Sturm Wenn ich das wüsste. Vermutlich lag es an der Einstellung. Vom Potenzial her ist die Mannschaft eigentlich besser als in der vorherigen Saison. Die Motivation war allerdings nicht bei jedem hundertprozentig vorhanden.

Wurden in der Vergangenheit Fehler gemacht?

Sturm Fehler werden immer gemacht. Am Ende war das Gefüge zwischen Mannschaft und Trainer nicht mehr komplett intakt. Die Mannschaft hat sicherlich Fehler gemacht, der Trainer auch.

Thorsten Ridder kann nach der Winterpause den Neuanfang einleiten. Was muss geschehen, damit der TV Kalkum-Wittlaer den Klassenerhalt noch schafft?

Sturm Der Spaß muss zurückkehren, damit die Jungs die Leistung von Anfang der Saison abrufen. Denn die Qualität ist in jedem Fall vorhanden.

Sie haben eine sehr junge Mannschaft. Brauchen Sie vielleicht einfach nur ein wenig Erfahrung, ein, zwei ältere, gestandene Spieler – wie in der vergangenen Saison beispielsweise Markus Zimmermann?

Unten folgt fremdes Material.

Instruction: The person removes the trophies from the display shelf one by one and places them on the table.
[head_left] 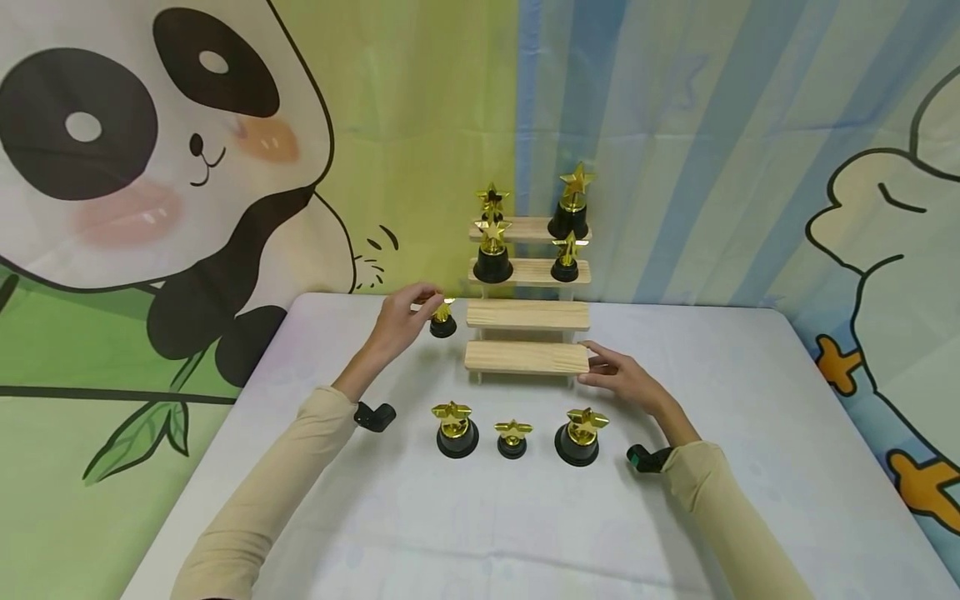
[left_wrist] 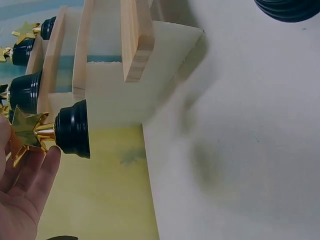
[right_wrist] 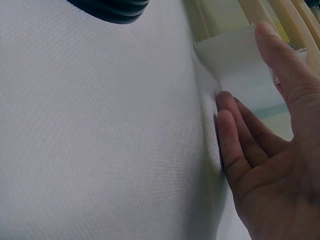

Sturm Solche Spieler tun natürlich jedem Team gut. Aber die Mannschaft hat sich selbst in die aktuelle Lage gebracht, da muss sie jetzt auch selbst wieder raus. Nach aktuellem Stand ist es nicht vorgesehen, einen erfahrenen Akteur dazuzuholen. Wenn ein Spieler wie Markus sagen würde: „Ich helfe euch noch einmal aus“, würde ich das natürlich nicht ablehnen, aber das ist nicht geplant.

Der Verein hat sich in den vergangenen zwei Jahren wieder in der Bezirksliga etabliert. Wie folgenschwer wäre ein Abstieg?

Sturm Für uns wäre ein Abstieg tödlich. Es könnte sein, dass das Team danach auseinanderbricht und anschließend die Leute fehlen, alles wieder neu aufzubauen. Hoffen wir und arbeiten daran, dass es nicht so weit kommt.